> **INPUT DATA**:
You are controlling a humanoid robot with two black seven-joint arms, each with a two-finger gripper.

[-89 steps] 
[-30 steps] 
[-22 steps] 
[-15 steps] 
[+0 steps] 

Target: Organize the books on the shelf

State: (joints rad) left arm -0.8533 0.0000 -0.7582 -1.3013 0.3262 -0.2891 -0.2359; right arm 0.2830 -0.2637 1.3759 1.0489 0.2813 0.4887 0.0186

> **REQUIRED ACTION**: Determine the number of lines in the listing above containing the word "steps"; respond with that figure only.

> **FINISHED EXERCISE**: 5